Marsilio Ficino (“De stella Magorum”, 1482), Pico della Mirandola e i neoplatonici di Firenze
fecero il resto, trasformando i Magi nell’icona di una religiosità pagana, precristiana ed
esoterica, su cui fondare il Rinascimento dell’Europa. È la fine dell’Umanesimo civile,
l’inizio della decadenza di Firenze e delle città italiane. Quel patto Chiesa-mercanti fu il
frutto maturo di una grande seduzione della magnificenza che quel primo “capitalismo”
esercitava sulla Chiesa (Sant’Antonino è uno dei primi teorici del “capitale”). Lutero nella
sua Riforma fu colpito proprio da questa alleanza tra Chiesa e mercanti, che lui considerò
una deviazione dalla logica evangelica.

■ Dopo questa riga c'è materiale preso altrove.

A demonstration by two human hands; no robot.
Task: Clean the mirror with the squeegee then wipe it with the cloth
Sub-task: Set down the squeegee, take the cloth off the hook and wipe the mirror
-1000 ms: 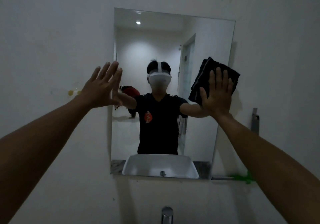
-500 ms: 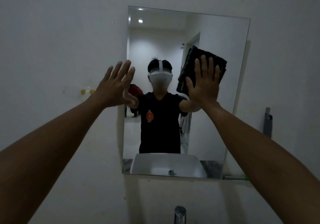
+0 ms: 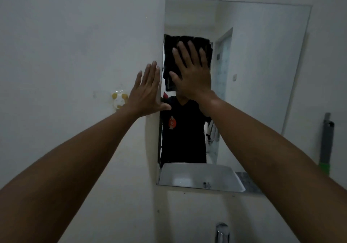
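From the head camera, the frameless wall mirror hangs on a white wall above a chrome tap at the bottom edge. The right hand lies flat with fingers spread, pressing a dark folded cloth against the glass near the mirror's upper left; it does not grip the cloth, only pins it under the open palm. The cloth's left edge sits just beside the mirror's left edge. The left hand is open too, fingers straight and close together, flat on the wall just beside the mirror's left edge, its thumb reaching over onto the glass. The glass reflects a person in a black T-shirt and a white basin. At the far right, a grey handle with a green band leans upright against the wall, well apart from both hands; whether it is the squeegee I cannot tell. A small yellow-and-white wall hook sits left of the left hand.
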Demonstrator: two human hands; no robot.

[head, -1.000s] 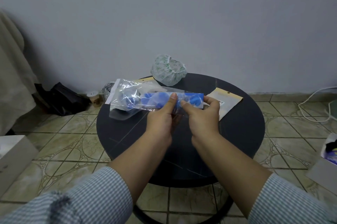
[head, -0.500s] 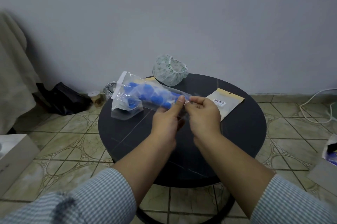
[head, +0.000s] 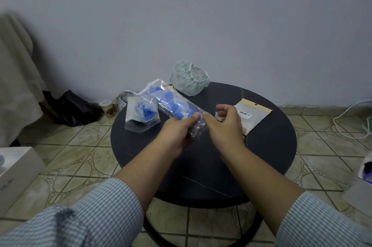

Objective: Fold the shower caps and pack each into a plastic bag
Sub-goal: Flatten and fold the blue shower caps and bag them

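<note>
Round black table across the centre of the frame, on a tiled floor below a pale grey wall. Beige cloth draped down the left edge; black bag on the floor by the wall, left of the table. White box at the lower left edge.

Striped sleeves at the bottom corners, bare forearms reaching up to mid-frame. Left hand at centre, thumb and fingers pinching the near end of a clear plastic bag with a folded blue shower cap inside, the bag held above the table and slanting up toward the upper left. Right hand just right of it, fingers loosely curled beside the bag's near end; blurred, so cannot tell whether gripping the bag or merely close to it.

Green-patterned white shower cap, bunched, unpacked, at the table's far edge, above centre. Second clear bag with blue cap material inside, on the table's left side. Flat tan packet with a barcode label on the table's right side, partly behind the right hand. Small jar on the floor near the table's left edge. White cable at the right edge.
</note>
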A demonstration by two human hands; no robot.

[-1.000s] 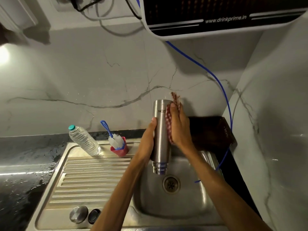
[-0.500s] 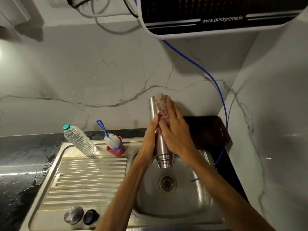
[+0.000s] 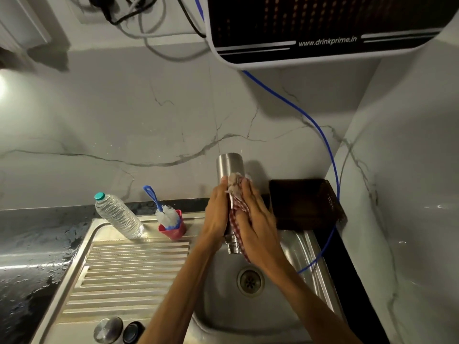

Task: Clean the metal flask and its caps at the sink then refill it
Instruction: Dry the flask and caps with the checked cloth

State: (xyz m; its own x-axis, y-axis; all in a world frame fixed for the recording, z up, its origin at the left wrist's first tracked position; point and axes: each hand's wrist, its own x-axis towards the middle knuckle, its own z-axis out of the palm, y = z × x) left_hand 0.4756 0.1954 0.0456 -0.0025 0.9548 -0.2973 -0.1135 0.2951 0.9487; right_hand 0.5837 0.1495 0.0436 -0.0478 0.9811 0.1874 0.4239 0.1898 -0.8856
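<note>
Flask (image 3: 229, 165) upside down over the sink (image 3: 301, 247), mouth pointing at the basin, base up toward the wall. My left hand (image 3: 216, 214) wraps the body from the left, fingers curled around the steel. My right hand (image 3: 255, 219) presses a red checked cloth (image 3: 236, 212) against the right side of the body, fingers long and fairly flat over the cloth, the cloth bunched at the fingertips near the top. Thumb hidden behind the cloth, so I cannot tell whether it pinches or only presses.

Step in hand, as I read it: wiping the outside of the flask. The threaded neck shows bare below both hands, no cap on it.

Two caps sit on the near edge of the drainboard (image 3: 119, 269): a steel cap (image 3: 108, 329) and, just beside it on the right, a black cap (image 3: 133, 331). Neither is touched.

Elsewhere: a clear water bottle (image 3: 118, 216) with a teal lid leans at the back of the drainboard; a bottle brush (image 3: 162, 211) stands in a small red cup (image 3: 173, 230) near it. A water purifier (image 3: 323, 26) hangs on the wall above, with a blue tube (image 3: 323, 137) running down to the basin's right rim.

Next move likely calls for working the cloth round the rest of the body while the left hand turns it, keeping a firm hold since wet steel slips. Then turn it upright for refilling, with the caps to follow.
</note>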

Ma proprio il mondo nato dalla Riforma diede vita,
secoli dopo, a un nuovo capitalismo della ricchezza che, ancora una volta, sta usando
simboli e linguaggi della religione cristiana.
Ma come riuscirono i “mercanti” di Firenze ad occupare il “tempio”?

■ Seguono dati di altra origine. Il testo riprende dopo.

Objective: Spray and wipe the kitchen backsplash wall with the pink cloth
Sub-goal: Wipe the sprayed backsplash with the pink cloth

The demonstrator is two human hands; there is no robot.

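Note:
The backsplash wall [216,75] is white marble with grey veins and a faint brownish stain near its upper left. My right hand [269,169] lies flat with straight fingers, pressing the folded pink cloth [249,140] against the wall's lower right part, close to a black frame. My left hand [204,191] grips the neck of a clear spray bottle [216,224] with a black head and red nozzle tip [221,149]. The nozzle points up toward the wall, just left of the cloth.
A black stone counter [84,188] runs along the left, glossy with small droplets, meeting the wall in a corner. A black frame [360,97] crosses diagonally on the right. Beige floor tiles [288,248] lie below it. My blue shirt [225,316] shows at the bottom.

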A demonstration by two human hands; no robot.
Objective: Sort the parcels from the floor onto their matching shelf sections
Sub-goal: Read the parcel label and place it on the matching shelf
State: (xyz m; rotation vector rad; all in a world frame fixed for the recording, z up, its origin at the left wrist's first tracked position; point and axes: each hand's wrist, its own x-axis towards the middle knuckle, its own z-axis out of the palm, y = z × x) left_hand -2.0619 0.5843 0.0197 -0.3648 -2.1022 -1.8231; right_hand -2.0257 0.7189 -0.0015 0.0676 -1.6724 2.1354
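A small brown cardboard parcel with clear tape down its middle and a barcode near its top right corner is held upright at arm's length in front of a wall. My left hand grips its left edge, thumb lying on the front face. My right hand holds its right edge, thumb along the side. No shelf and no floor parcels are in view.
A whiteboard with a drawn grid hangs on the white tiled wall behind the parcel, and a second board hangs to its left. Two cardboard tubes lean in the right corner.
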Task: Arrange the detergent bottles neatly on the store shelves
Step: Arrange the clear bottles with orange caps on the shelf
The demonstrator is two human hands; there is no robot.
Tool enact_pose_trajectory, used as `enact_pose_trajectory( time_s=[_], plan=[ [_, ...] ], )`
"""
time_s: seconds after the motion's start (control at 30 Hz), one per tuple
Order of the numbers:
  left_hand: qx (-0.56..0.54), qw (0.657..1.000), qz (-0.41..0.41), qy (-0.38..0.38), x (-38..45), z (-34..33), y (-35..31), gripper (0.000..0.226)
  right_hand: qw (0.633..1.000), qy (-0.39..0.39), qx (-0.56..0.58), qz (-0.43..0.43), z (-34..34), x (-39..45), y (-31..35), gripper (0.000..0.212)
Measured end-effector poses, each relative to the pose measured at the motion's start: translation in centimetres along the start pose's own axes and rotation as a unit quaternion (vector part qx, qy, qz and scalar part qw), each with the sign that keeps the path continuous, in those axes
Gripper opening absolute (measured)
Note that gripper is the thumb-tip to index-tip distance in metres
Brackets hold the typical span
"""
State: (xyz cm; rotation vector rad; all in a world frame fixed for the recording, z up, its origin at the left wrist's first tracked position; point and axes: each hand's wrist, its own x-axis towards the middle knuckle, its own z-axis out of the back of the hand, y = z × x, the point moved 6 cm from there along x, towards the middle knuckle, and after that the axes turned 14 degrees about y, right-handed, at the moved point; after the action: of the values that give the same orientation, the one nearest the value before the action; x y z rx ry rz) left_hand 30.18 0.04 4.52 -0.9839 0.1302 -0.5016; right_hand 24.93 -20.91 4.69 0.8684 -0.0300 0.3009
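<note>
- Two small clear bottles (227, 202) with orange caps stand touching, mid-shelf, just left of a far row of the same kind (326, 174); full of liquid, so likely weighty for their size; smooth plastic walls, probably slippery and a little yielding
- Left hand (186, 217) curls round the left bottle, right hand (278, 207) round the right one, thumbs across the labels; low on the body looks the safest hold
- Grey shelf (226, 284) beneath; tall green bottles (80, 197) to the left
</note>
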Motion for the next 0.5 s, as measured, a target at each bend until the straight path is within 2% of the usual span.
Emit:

Noi non abbiamo più le categorie per comprendere quale fosse l’impatto sui cittadini di
Firenze delle ricchezze e del lusso immenso dei nuovi mercanti. I loro panni stupendi, i
nuovi colori scintillanti, le processioni mirabili, palazzi e chiese mai viste; fu qualcosa di
fantastico, nuovi racconti delle “Mille e una notte”, che seducevano e “convertivano”.
Erano i nuovi eroi, gli eredi, ancora più belli, dei cavalieri del Medioevo, incantavano tutti.
Firenze la nuova Terra promessa, dove scorreva latte e miele. I mercanti conquistarono il
mondo, convertirono l’etica antica, soprattutto con la bellezza e con lo stupore.
Non vinsero con i fiorini, ma con la loro magnificenza. Sarà, allora, una nuova bellezza che
ci salverà da questo capitalismo dove troppi Re magi si sono alleati con re Erode, gli hanno
detto dove si trova il Bambino e sono diventati complici delle molti stragi degli innocenti?
Forse, sarà la nuova bellezza, certamente molto diversa, ma ancora e sempre stupenda.